**** Raw data ****
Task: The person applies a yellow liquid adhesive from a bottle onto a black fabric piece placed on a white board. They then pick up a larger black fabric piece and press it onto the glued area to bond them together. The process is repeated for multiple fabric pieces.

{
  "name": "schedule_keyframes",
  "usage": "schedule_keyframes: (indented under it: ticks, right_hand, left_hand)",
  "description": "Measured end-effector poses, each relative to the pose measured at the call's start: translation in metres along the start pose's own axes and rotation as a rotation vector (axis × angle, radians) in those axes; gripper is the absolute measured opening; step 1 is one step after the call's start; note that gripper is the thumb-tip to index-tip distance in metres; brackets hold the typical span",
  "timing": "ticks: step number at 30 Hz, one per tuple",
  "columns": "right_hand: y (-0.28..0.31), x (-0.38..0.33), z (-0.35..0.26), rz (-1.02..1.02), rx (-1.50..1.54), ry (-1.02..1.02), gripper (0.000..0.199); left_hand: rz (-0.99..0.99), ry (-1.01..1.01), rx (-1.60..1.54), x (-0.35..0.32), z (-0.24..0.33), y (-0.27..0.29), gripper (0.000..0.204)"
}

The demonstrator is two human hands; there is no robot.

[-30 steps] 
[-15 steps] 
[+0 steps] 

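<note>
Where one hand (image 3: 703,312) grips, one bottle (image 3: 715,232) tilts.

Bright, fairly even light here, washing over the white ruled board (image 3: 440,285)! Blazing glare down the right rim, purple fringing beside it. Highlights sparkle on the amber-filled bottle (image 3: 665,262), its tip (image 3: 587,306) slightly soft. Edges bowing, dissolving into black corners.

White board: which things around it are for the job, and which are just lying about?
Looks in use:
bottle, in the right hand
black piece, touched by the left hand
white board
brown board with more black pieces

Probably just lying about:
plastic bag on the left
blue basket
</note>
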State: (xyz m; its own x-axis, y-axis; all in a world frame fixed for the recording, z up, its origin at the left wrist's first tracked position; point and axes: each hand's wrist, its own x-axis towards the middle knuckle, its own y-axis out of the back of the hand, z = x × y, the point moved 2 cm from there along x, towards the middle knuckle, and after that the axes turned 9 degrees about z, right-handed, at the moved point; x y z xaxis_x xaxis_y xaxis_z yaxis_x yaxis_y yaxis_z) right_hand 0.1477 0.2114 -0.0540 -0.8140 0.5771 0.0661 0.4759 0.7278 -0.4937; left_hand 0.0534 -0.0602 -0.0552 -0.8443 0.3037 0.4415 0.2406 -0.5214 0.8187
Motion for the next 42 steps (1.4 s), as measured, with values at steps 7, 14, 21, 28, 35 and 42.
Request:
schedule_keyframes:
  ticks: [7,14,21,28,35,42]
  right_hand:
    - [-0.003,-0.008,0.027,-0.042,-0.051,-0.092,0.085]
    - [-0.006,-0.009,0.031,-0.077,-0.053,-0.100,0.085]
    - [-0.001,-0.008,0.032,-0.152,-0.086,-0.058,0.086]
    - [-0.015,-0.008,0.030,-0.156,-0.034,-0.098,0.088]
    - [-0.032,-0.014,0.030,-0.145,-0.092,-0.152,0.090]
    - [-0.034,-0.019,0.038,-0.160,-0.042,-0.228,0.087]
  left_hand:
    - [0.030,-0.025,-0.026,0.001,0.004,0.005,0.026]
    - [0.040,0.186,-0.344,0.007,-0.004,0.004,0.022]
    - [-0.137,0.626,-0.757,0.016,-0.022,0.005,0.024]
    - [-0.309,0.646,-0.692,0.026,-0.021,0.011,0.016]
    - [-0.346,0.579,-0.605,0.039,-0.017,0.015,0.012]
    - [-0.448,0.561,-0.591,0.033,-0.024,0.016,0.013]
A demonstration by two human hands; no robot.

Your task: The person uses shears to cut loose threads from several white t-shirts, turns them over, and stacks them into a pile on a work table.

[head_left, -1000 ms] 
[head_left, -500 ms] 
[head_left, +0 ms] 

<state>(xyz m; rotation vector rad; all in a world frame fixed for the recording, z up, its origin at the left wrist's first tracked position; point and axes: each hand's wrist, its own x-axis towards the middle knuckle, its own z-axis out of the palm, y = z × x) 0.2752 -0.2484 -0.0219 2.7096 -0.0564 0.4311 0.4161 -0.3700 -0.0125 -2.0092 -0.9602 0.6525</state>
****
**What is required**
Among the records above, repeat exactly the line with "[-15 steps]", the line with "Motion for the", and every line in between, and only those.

**Exercise output**
[-15 steps] 
[+0 steps] 

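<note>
Where one hand (image 3: 703,312) grips, one bottle (image 3: 715,232) tilts.

Bright, fairly even light here, washing over the white ruled board (image 3: 440,285)! Blazing glare down the right rim, purple fringing beside it. Highlights sparkle on the amber-filled bottle (image 3: 665,262), its tip (image 3: 587,306) slightly soft. Edges bowing, dissolving into black corners.

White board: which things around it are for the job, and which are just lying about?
Looks in use:
bottle, in the right hand
black piece, touched by the left hand
white board
brown board with more black pieces

Probably just lying about:
plastic bag on the left
blue basket
</note>
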State: (xyz m; its own x-axis, y-axis; all in a world frame fixed for the recording, z up, its origin at the left wrist's first tracked position; point and axes: each hand's wrist, its own x-axis towards the middle knuckle, its own y-axis out of the back of the hand, z = x × y, the point moved 2 cm from there along x, towards the middle knuckle, and after that the axes turned 9 degrees about z, right-handed, at the moved point; x y z xaxis_x xaxis_y xaxis_z yaxis_x yaxis_y yaxis_z) right_hand 0.1477 0.2114 -0.0540 -0.8140 0.5771 0.0661 0.4759 0.7278 -0.4937; left_hand 0.0534 -0.0602 -0.0552 -0.8443 0.3037 0.4415 0.2406 -0.5214 0.8187
Motion for the next 42 steps (1.4 s), as measured, with values at steps 7, 14, 21, 28, 35 and 42.

The response to this exercise is now complete.